Opened in 1998, the clinic helps patients deal with fatigue, the most common symptom of cancer and cancer treatment. An integrated team of physicians, nurse practitioners and nurse clinicians helps patients find the coping mechanisms that work best for them. For Sumrow, it’s turned out to be a combination of the drug Ritalin and exercise, including most recently, water aerobics.

Some have it, some don’t

For Mark Navarro (left), being seen in the fatigue clinic 
and working with Carmen Escalante, M.D., have 
significantly improved his quality of life.
Photo: Wyatt McSpadden

“We think it may be possible that some people have a genetic predisposition to fatigue, but we don’t understand the exact physiology of it. It’s what we call a non-specific symptom,” says 
Carmen Escalante, M.D., professor and chair of General Internal Medicine, who has 25 years of experience in this field. “That means it’s not like sleep disturbance, pain, hypothyroidism or hypertension. It’s difficult to deal with, especially if a patient is expected to go back to work and can’t.”

Over the years, Escalante and her colleagues have studied exercise, stimulants like Ritalin and educating patients about behaviors that may help reduce fatigue. Limiting naps, avoiding alcohol, caffeine, chocolate and nicotine in the evening, and having a regular sleep schedule are a few other coping mechanisms they recommend.

Most important, Escalante says, is that patients talk with their doctors about their fatigue. Many people don’t report symptoms because they think they aren’t important. That can have a serious impact on quality of life, as well as physical symptoms.

For Mark Navarro, the diagnosis of multiple myeloma came so late that he had to learn to walk again to be a candidate for a stem cell transplant. But he wasn’t prepared for the fatigue that came with the procedure.

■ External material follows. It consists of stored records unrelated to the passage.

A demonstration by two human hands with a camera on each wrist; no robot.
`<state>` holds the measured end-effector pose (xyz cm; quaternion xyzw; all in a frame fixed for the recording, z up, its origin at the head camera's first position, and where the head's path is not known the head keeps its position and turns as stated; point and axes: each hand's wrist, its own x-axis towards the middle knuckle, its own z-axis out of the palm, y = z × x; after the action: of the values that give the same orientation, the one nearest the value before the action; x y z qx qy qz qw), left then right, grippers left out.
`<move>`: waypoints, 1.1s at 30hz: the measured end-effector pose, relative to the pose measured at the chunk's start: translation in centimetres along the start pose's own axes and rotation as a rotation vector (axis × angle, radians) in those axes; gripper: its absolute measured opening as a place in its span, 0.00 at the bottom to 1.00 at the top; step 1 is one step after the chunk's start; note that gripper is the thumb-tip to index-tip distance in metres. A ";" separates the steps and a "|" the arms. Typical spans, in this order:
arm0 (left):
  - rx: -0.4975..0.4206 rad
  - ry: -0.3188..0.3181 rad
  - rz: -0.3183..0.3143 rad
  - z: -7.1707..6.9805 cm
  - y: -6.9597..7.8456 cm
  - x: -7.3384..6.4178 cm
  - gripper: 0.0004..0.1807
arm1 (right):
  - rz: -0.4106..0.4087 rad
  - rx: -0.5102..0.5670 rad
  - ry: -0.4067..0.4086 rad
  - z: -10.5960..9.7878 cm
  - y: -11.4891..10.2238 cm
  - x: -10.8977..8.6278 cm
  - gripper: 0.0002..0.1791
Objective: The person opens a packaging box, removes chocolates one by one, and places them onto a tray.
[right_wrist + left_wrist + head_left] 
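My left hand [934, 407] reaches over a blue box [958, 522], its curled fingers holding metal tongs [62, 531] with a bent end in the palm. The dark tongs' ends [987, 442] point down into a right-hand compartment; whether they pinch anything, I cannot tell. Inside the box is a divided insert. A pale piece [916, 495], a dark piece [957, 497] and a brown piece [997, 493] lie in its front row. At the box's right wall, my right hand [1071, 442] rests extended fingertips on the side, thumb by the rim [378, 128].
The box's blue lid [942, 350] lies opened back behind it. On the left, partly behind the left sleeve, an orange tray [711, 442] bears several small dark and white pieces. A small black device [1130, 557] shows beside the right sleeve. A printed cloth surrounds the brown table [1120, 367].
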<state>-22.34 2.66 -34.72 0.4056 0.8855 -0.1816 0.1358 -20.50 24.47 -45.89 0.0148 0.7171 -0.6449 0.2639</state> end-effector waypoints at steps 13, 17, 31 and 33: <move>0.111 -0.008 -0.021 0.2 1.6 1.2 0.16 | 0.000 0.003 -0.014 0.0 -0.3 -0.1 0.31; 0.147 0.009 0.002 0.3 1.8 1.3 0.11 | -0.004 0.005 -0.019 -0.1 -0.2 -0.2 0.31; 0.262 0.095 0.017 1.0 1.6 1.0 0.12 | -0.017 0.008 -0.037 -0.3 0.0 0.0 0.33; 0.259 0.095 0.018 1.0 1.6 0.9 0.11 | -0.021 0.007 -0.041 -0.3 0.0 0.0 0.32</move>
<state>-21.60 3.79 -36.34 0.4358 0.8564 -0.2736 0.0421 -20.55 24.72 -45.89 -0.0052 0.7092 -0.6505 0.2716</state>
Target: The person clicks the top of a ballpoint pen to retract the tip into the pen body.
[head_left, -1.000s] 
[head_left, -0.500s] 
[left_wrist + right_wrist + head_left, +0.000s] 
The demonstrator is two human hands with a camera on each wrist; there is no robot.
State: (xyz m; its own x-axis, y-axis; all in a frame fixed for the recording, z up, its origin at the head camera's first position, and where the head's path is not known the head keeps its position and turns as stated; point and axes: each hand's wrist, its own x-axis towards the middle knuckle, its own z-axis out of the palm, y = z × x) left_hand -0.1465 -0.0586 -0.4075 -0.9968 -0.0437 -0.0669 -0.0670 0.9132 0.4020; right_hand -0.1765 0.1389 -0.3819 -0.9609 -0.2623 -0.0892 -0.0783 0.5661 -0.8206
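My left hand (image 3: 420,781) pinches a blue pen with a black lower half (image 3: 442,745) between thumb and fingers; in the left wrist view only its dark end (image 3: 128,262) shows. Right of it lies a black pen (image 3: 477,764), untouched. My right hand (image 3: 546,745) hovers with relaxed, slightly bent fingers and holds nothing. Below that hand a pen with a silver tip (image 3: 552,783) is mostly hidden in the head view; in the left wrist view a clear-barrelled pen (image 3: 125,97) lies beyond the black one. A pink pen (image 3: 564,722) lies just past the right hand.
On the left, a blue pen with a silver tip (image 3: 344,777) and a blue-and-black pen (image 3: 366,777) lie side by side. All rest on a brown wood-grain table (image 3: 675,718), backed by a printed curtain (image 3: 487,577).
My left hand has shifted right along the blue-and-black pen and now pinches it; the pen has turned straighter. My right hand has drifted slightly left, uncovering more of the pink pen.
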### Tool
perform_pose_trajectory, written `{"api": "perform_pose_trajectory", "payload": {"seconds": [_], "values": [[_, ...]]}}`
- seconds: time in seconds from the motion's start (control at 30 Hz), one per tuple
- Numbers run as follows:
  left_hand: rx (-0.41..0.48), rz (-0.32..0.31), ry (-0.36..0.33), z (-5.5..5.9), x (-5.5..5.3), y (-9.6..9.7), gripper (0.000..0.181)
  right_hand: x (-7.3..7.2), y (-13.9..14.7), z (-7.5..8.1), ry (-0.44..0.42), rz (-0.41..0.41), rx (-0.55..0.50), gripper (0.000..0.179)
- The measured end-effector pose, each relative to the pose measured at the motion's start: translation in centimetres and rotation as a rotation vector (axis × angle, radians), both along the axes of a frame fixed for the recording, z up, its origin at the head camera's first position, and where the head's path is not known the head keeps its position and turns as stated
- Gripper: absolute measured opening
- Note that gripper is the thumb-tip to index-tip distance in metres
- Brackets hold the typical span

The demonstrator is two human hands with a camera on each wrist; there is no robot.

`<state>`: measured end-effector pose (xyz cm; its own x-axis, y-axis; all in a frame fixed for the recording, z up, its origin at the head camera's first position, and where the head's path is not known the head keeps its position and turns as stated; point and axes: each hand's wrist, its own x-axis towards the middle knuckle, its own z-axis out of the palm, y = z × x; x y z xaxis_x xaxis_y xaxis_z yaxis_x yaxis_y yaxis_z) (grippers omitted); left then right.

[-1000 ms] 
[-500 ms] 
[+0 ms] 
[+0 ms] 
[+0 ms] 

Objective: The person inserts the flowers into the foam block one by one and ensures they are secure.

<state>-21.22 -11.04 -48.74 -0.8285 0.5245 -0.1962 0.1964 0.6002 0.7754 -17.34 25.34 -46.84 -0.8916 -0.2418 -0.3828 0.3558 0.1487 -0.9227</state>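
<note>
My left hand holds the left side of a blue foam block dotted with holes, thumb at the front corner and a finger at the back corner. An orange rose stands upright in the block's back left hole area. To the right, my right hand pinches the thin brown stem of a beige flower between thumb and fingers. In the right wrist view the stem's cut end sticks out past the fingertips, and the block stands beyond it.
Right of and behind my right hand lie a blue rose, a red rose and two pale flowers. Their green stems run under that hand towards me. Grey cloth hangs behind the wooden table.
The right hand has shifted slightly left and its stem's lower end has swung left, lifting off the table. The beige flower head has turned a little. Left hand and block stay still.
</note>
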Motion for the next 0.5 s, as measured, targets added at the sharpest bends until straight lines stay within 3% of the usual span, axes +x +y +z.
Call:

Fortunately, a low dose of Ritalin, walking and coaching his daughter’s volleyball team have helped immensely. And every Monday, Wednesday and Friday, he can be found on the court at his local YMCA, playing pickle-ball, an increasingly popular racket sport that’s a cross between badminton, tennis and ping-pong.

“I have to watch not to overexert myself and run out of energy,” he says, “but I love playing with my regular buddies. Life is good, but living it is the best.”